- _Your task_
Once the line containing "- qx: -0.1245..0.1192" is found in the entries below, reproduce it and every line after it, stopping at and including the line containing "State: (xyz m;"; reproduce nothing else, and keep each line exact.

- _Given records_
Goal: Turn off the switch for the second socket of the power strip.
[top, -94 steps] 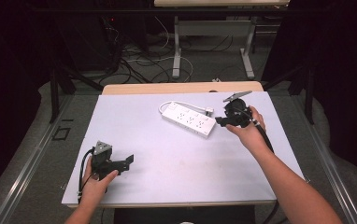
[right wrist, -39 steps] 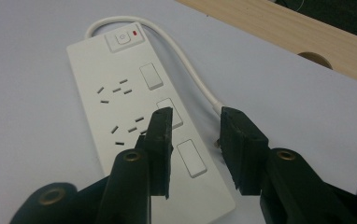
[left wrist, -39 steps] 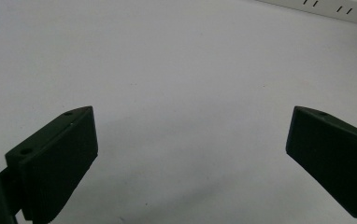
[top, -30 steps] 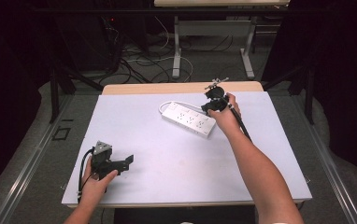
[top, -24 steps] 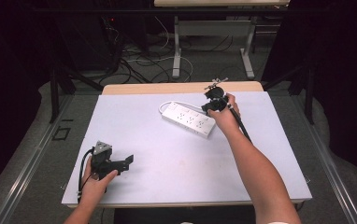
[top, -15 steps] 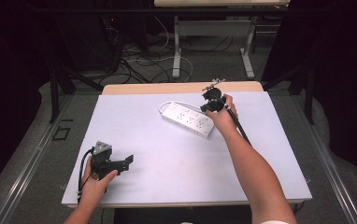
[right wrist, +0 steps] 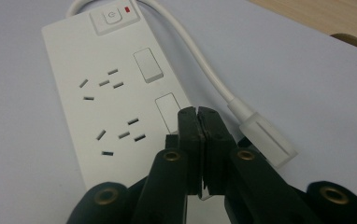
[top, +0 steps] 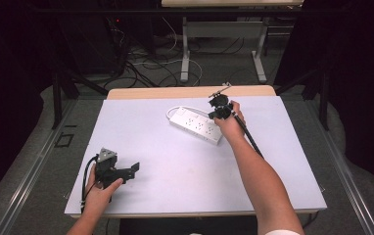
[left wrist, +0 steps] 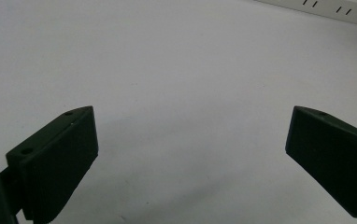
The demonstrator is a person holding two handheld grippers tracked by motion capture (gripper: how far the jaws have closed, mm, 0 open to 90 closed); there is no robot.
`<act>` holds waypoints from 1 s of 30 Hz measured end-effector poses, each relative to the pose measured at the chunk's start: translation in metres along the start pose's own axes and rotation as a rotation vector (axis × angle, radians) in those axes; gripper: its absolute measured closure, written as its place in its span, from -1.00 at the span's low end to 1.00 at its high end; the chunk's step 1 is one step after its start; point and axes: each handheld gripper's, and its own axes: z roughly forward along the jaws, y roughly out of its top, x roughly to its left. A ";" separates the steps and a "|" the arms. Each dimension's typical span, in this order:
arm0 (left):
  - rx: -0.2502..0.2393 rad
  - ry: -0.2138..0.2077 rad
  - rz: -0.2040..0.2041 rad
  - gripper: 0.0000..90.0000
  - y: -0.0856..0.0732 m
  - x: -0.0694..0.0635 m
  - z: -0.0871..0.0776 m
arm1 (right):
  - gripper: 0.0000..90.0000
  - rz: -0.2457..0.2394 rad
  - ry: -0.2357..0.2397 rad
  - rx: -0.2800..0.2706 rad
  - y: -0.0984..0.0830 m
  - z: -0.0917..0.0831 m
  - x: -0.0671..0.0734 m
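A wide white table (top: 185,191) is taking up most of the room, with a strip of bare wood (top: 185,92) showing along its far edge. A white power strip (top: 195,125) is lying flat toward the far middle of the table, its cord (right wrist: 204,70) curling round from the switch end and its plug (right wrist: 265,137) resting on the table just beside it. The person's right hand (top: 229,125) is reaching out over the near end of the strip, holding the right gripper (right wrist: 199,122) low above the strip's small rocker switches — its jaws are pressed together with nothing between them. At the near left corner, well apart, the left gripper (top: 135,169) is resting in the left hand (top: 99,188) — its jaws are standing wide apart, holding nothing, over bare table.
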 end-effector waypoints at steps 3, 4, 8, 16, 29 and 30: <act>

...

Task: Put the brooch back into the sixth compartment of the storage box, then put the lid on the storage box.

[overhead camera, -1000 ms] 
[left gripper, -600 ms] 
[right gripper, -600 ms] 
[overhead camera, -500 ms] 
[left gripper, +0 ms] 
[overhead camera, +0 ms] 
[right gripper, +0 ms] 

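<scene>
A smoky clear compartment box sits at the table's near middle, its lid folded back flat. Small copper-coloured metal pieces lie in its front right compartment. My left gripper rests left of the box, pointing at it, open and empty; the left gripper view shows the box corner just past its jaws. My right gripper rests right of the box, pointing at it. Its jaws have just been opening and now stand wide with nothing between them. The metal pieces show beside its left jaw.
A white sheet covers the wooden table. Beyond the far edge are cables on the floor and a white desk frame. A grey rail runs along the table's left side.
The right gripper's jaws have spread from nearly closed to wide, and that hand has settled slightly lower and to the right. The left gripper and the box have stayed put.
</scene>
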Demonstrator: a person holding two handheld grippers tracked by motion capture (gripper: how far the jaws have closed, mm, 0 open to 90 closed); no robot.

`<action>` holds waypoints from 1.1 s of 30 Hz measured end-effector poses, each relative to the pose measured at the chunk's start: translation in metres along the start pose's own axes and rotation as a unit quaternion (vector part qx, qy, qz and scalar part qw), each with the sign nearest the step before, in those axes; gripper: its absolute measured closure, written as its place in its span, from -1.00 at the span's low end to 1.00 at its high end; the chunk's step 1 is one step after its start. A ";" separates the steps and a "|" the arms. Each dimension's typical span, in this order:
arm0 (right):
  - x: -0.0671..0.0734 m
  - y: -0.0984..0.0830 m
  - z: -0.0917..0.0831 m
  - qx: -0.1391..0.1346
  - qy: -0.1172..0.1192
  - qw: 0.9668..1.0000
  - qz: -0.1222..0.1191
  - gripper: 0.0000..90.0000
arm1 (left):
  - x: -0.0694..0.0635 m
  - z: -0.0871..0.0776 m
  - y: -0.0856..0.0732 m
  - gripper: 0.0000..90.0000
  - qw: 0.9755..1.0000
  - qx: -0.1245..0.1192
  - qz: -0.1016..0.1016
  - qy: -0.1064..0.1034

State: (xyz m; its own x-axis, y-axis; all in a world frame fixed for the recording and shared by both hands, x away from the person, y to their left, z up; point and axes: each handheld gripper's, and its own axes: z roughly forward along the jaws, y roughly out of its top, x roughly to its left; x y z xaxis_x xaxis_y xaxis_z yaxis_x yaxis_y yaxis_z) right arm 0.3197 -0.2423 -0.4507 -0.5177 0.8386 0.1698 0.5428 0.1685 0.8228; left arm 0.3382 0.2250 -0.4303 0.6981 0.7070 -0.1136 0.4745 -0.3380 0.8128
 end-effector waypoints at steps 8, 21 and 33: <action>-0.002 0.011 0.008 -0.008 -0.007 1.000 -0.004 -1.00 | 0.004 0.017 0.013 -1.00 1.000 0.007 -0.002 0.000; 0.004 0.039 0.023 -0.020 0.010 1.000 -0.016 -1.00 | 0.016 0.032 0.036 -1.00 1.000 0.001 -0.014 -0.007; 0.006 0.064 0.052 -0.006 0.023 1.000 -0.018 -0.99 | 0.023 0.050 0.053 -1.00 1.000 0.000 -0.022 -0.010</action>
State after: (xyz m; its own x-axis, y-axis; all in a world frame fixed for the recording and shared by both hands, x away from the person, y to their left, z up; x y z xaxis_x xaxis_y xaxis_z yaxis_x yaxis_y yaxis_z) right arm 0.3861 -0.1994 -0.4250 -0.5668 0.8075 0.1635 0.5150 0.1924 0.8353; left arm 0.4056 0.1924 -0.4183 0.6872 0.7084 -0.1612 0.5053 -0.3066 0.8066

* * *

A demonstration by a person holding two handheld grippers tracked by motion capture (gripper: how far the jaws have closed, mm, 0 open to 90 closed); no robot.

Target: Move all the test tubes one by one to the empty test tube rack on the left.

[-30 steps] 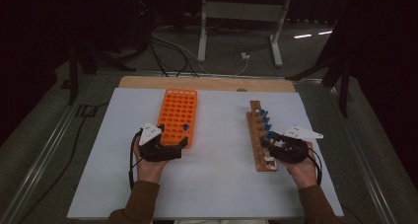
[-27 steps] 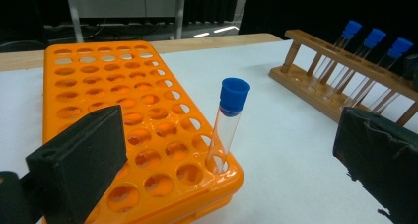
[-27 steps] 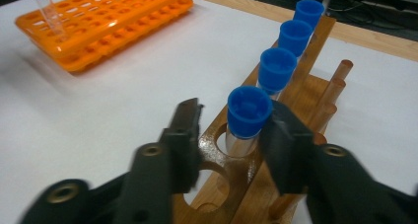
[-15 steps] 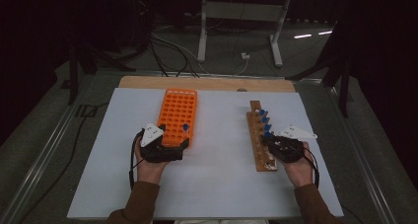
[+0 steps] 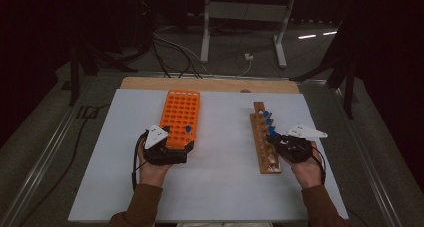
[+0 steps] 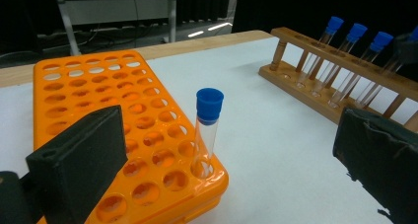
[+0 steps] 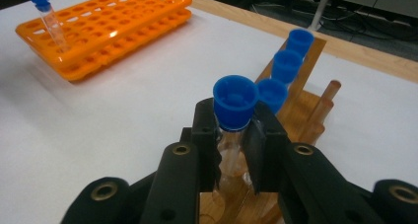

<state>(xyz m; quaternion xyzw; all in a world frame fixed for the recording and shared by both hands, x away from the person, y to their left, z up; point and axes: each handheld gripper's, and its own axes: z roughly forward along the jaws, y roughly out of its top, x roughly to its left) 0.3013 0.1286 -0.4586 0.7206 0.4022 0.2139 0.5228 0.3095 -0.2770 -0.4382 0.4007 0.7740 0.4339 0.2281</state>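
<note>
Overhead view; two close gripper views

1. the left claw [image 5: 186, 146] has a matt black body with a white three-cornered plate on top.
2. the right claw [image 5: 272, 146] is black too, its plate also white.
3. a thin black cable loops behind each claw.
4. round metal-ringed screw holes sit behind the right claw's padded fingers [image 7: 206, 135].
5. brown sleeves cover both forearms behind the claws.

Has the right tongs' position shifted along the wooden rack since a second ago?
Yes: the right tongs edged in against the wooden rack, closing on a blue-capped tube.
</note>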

- _Exercise output_
  - qx: -0.1245..0.1192
  - qz: -0.1016..0.1016
  - qy: -0.1064..0.1034

State: (xyz m; its own x-axis, y-axis; all in a world frame fixed for the recording and shared by both hands, x away from the person, y to their left, z up; point and axes: each handheld gripper's, and its own axes: z roughly forward along the jaws, y roughly out of its top, x roughly to its left; x y z xaxis_x xaxis_y xaxis_z yaxis_x yaxis_y yaxis_z) right arm 0.3197 -0.2423 -0.4507 -0.5177 0.8386 0.1698 0.5428 0.1685 0.8228; left arm 0.3382 0.2250 -0.4303 0.6981 0.7070 -0.1136 0.4745 -0.3380 0.8128

Nothing remains to be added to the exercise.